**Task objective:** Starting from the line containing "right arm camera", write out the rest of the entries exactly, through the final line, including nothing else.

[Records contained in a dataset]
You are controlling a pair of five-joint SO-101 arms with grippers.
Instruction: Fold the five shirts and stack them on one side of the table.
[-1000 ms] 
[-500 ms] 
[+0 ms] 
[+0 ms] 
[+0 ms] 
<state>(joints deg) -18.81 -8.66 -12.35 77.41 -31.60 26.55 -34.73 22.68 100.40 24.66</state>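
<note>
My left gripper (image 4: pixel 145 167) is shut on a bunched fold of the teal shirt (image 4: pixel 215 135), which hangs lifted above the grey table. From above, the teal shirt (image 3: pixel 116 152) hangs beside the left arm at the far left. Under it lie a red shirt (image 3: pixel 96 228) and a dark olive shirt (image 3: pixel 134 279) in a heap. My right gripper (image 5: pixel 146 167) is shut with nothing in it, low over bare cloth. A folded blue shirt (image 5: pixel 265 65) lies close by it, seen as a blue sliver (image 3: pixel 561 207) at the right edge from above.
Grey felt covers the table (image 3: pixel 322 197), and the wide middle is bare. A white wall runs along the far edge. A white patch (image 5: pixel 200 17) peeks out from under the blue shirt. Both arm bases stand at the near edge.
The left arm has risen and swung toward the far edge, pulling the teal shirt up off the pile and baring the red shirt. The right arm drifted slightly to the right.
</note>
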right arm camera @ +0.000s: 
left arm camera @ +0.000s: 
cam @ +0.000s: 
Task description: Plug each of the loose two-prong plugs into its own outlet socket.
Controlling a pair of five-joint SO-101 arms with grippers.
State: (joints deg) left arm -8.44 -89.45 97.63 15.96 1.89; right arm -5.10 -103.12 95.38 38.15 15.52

**Output:**
right arm camera @ +0.000s: 
left arm camera @ +0.000s: 
cam @ +0.000s: 
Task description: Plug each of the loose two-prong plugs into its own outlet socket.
Controlling a pair of five-joint SO-101 arms with grippers.
State: (joints deg) left arm -8.44 -89.45 97.63 15.96 1.89; right arm -5.10 -103.12 95.38 38.15 15.52

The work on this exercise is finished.